New Zealand must wake up to the fact that rubbish never goes away. Never. It stays in the landfills, and now with climate change, many more of our so-called forgotten landfills will wash away in storms. We need to stop buying goods in single-use plastic. It’s no use telling corporations to stop making it, we as consumers have to stop buying it, and then and only then will they be forced to rethink their packaging.
Congratulations must go to the DOC staff at the coal face of this horrendous job. They are all brilliant. Their people skills, ability to keep the mood light and happy, being bossy when they needed to be, encouraging us to look after ourselves and each other, together with all the work that goes on behind the scenes such as washing and pairing the gloves, all the administration, and stressing the H & S details.
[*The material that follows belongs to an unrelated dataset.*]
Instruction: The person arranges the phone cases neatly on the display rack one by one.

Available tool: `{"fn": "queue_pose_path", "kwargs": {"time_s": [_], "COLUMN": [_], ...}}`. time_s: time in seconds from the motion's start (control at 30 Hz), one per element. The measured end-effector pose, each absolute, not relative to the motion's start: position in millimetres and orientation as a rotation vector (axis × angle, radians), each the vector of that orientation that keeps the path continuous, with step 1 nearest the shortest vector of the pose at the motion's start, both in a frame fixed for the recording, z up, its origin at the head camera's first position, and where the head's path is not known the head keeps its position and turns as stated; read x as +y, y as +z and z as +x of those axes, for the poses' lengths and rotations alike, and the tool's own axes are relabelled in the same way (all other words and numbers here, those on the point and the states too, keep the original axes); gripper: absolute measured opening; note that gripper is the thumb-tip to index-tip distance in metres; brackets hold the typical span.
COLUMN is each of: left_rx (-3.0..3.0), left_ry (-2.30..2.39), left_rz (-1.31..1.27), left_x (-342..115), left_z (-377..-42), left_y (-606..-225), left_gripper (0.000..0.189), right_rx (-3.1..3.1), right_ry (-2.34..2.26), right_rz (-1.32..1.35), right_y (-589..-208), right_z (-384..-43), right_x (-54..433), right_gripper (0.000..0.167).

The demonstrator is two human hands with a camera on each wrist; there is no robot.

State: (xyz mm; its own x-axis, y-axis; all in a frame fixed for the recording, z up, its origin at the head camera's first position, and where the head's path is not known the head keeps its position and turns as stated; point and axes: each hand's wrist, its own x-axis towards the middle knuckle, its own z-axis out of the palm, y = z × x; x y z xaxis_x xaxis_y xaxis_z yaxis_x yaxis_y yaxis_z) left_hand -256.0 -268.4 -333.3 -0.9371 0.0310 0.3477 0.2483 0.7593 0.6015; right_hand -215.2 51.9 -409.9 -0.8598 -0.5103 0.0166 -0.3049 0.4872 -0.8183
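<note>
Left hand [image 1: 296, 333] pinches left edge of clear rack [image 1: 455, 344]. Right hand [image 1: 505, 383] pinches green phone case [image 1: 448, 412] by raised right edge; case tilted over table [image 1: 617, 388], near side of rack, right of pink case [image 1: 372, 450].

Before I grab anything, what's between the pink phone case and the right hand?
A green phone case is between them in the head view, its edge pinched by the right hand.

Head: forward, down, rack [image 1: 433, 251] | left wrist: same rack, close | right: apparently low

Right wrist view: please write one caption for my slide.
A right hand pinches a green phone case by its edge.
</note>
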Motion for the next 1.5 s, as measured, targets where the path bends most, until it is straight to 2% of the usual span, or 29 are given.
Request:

Hats off to each and every one of them.
My advice to anyone thinking of going:
- Take wet-weather gear, and if you can score two lots, take that as you will need to get dry over night – (tricky in the lodge). Pants and a coat.
- Warm hat.
- Good Boots. Either tramping boots with putties, or gumboots with tread.
- Thick warm socks -two pairs.
- A woollen layer. Get a thick woollen jersey from the 2nd hand shop if you can.
- Take a flask of hot water and a cup each day.
- Lip balm.
- A sense of humour.
It’s a fantastic experience. One in which every able body in New Zealand should participate.
From Kansas USA your work is great and badly needed all over the world.
I wish that every time you folks write about your hard work that the Boy. Scout troop troop leaders would get a copy.
God bless and keep you safe!
The amount of garbage that human beings are capable of producing and disposing of in the most inappropriate places is incredible. A few weeks ago, at our island (Gran Canaria, Spain), we broke a guinness record of the largest number of different nationalities cleaning a beach. More than 3,000 kg of garbage were collected in less than 4 hours of work … just a note … the lollipop sticks may be sticks of the ears … we pick them up thousands on the beaches —
What a mess!! 🙁
Huge thanks to everyone who is assisting in trying to clean this up – especially the volunteers, who as I learn above are going above and beyond!!